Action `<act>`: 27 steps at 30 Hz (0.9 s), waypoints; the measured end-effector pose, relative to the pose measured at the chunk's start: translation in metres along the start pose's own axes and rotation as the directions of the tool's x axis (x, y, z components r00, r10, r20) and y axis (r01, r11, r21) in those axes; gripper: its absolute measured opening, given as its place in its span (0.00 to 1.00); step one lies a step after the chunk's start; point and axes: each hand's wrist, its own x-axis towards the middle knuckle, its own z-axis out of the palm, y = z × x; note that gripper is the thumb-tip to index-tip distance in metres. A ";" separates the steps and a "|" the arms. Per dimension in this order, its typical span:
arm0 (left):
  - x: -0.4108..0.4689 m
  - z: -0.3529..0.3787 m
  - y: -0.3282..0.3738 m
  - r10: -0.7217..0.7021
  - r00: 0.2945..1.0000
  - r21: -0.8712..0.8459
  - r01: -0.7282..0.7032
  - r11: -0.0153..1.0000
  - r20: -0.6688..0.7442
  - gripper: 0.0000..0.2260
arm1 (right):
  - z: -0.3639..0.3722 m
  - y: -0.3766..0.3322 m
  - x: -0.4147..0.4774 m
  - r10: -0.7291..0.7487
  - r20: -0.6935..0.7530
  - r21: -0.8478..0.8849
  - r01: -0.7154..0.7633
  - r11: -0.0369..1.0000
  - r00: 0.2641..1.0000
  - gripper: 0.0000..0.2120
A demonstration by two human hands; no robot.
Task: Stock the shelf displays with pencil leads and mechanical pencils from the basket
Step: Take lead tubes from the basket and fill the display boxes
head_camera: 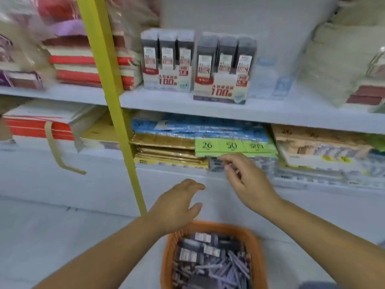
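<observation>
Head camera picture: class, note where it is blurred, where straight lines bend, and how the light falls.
Head view: motion blur softens the whole frame, worst at the side edges; small print on the grey-and-white pencil lead display boxes is barely legible; the yellow upright post leans and the white shelf board slants, wide-angle distortion; light is soft and even, no hard shadows.

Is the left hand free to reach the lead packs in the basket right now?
Probably yes: the left hand is empty and open by the basket's far rim, and the lead packs lie uncovered on top.
</observation>
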 end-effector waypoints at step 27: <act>-0.046 0.268 -0.099 -0.484 0.687 -0.211 0.669 0.713 0.542 0.18 | 0.228 0.144 -0.231 0.731 0.581 -0.163 -0.829 0.535 0.358 0.18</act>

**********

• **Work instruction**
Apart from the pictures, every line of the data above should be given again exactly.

• **Answer**
Action `<act>`: 27 steps at 30 Hz (0.9 s), waypoints; the measured end-effector pose, relative to the pose measured at the chunk's start: translation in metres along the start pose's own axes and rotation as the directions of the tool's x axis (x, y, z components r00, r10, r20) and y axis (r01, r11, r21) in those axes; gripper: its absolute measured opening, given as its place in its span (0.00 to 1.00); step one lies a step after the chunk's start; point and axes: each hand's wrist, its own x-axis towards the middle knuckle, its own z-axis out of the palm, y = z × x; note that gripper is the thumb-tip to index-tip distance in metres. A ";" separates the steps and a "|" the arms. Per dimension in this order, its typical span:
arm0 (left):
  - x: -0.4108..0.4689 m
  - z: -0.3529..0.3787 m
  - y: -0.3282..0.3738 m
  - r10: -0.7217..0.7021
  - r00: 0.2945..1.0000
  - r21: -0.8712..0.8459
  - r01: -0.7282..0.7032
  - r11: -0.0153..1.0000
  - r20: -0.6688..0.7442
  - gripper: 0.0000..0.2260
arm1 (right):
  - z: -0.3639..0.3722 m
  - y: -0.3766..0.3322 m
  - x: -0.4147..0.4774 m
  - r10: -0.7291..0.7487
  - r20: -0.6935..0.7530
  - r21: -0.8478..0.8849
  - r01: -0.7154..0.7633
  - r11: -0.0369..1.0000
  - r00: 0.2641..1.0000
  - gripper: 0.0000..0.2120
A demonstration by two human hands; no robot.
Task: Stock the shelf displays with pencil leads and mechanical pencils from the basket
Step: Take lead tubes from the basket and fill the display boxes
head_camera: 
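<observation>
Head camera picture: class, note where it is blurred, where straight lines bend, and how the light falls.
Head view: motion blur softens the whole frame, worst at the side edges; small print on the grey-and-white pencil lead display boxes is barely legible; the yellow upright post leans and the white shelf board slants, wide-angle distortion; light is soft and even, no hard shadows.

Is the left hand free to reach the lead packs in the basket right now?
Probably yes: the left hand is empty and open by the basket's far rim, and the lead packs lie uncovered on top.
</observation>
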 end-effector waypoints at step 27: <act>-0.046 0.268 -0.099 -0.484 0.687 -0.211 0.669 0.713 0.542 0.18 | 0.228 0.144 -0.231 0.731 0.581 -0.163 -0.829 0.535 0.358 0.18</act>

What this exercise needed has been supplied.